Le service de la dette externe constitue un poids considérable dans les budgets de l’État au cours de ces 25 dernières années. Hormis l’obligation d’être payée en dollars américains, qui contribue en partie à la détérioration de la Gourde, le service de la dette externe réduit la capacité de la puissance publique. Suivant ce que l’on peut constater, le service de la dette externe a évolué en dent de scie au cours de la période de 1995 à 2018. Il a subit une augmentation de 130.7% au 30 septembre 2015 par rapport à l’exercice fiscal 2013-2014, cette tendance croissante continue à s’imposer jusqu’au 31 mars 2018.

Au terme de ce 2e trimestre de l’exercice fiscal 2017-2018 la dette publique d’Haïti s’est établi a 203,051.59 millions de Gourdes soit l’équivalent de plus de 3.1 milliards de dollars américains (3,166.97 millions de dollars). La prédominance de la dette externe sur la dette interne est encore maintenue, soit 67% du portefeuille global.

La dette interne (1.04 milliard de dollars) est largement dominée par les créances envers la Banque de la République d’Haïti (848 millions de dollars) et la dette externe (2,1 milliards de dollars) par les engagements envers le Venezuela (1.8 milliards) qui représente 85% du portefeuille externe.

L’encours de la dette publique a subit une augmentation de 6% par rapport au 30 septembre 2017. La prise en compte par le Ministère de l’Économie des engagements de certaines mairies et autres institutions publiques envers la Pension Civile, entraine en partie cet accroissement.

Au 31 mars 2018 le Trésor public avait déjà décaissé plus de 8 milliards de Gourdes (8,069.26 millions de Gourdes) pour honorer ses engagements envers ses créanciers.

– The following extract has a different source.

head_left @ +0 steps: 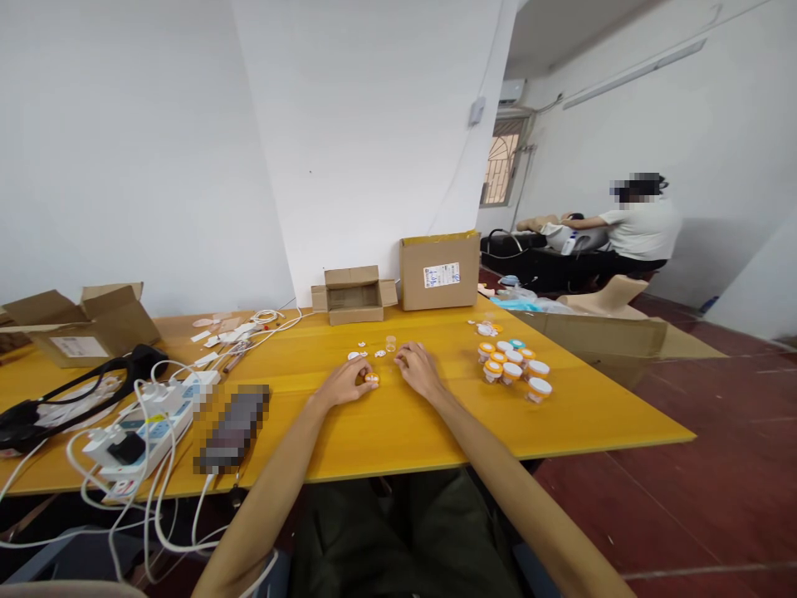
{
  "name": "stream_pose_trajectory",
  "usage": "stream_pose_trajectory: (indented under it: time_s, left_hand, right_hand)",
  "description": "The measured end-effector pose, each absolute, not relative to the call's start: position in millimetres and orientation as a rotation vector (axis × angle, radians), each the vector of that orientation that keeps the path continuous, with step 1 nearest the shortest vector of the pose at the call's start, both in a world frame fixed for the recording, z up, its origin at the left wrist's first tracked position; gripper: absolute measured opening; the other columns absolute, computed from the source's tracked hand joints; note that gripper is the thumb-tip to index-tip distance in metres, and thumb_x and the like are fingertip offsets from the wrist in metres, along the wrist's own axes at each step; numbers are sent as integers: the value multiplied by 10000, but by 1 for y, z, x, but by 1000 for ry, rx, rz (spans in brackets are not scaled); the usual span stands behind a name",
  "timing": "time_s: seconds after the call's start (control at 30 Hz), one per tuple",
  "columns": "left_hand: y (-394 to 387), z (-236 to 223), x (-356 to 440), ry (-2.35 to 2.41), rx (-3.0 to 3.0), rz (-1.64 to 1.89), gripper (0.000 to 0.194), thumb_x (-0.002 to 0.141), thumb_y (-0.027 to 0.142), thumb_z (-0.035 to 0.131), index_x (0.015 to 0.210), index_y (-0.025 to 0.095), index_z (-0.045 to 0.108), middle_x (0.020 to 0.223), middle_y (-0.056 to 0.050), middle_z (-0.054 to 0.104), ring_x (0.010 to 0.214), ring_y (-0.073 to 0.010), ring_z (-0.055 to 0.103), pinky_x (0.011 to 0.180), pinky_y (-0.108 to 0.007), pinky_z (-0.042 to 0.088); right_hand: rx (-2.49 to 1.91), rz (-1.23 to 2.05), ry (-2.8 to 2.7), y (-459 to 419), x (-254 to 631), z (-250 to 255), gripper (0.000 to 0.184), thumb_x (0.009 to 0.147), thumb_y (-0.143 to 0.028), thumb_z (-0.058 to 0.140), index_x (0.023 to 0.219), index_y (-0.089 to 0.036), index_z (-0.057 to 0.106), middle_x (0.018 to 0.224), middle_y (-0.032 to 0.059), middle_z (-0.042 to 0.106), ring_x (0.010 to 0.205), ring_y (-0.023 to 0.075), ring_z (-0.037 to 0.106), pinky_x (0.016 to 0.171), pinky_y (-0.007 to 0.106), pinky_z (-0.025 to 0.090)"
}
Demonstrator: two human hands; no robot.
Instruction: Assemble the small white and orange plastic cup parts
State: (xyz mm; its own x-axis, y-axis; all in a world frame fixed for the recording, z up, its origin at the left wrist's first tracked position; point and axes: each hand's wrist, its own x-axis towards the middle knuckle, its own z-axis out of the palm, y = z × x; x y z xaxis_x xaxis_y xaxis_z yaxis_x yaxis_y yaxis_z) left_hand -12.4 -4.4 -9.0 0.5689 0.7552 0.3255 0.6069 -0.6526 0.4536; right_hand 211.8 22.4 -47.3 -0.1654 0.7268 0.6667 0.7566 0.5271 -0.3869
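Observation:
My left hand [344,384] rests on the yellow table with thumb and fingers closed around a small orange-rimmed lid with a white top [372,379]. Just to the right, my right hand [418,370] hovers low over the table, its fingers loosely bent and apart, with nothing visible in them. A small clear plastic cup [390,343] stands just beyond its fingertips. Small white pieces [354,355] lie beyond my left hand. To the right stands a group of small clear jars with orange-and-white lids [511,371], one of them with a teal lid [516,344].
More loose lids [486,330] lie behind the jars. An open cardboard box [354,314] and a closed carton [439,274] stand at the back. Leftward are a power strip [180,415] with tangled cables and a phone [235,428]. A person [644,228] sits far right.

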Motion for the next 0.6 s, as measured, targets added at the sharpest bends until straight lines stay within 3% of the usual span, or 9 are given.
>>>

Ce montant représente 63% de celui décaissé sur l’ensemble de l’exercice précédent. De janvier 2018 à mars 2018 soit au cours du deuxième trimestre plus de 3 milliards de Gourdes (3,076.10 millions de gourdes) a été décaissé pour payer le service de la dette publique

De 1995 à nos jours, la dette extérieure a plus que doublée soit une croissance de plus de 137%.

Cependant, depuis bientôt 5 ans, il y a une certaine tendance à aller vers le financement interne. Outre la dette traditionnelle envers la BRH, les gestionnaires du portefeuille pour financer la mise en œuvre récente de certains grands projets de l’État ont développé des instruments pour financer pour des projets précis.

Crédits fournisseurs :
Initié en 2017 d’une valeur de 123 millions de dollars américains, cet instrument permet d’acquérir, jusqu’à présent, certains instruments agricoles et industriels auprès du secteur privé à crédit payable selon un échéancier établi.

Prêt accordé par la pension civile aux collectivités territoriales et autres institutions publiques :
Ce prêt dont le stock actuel est de plus de 1,7 milliards de Gourdes (1,714 millions de Gourdes) permet à certaines municipalités et institutions publiques de faire face à des besoins de financement. ;

Bons du Trésor :
Initié en Septembre 2010, stock actuel de 1,4 milliards de Gourdes (1,400 millions de Gourdes) Permet à l’État de faire face au besoin de trésorerie provoqué généralement par un retard constaté au niveau de l’entrée des recettes publiques.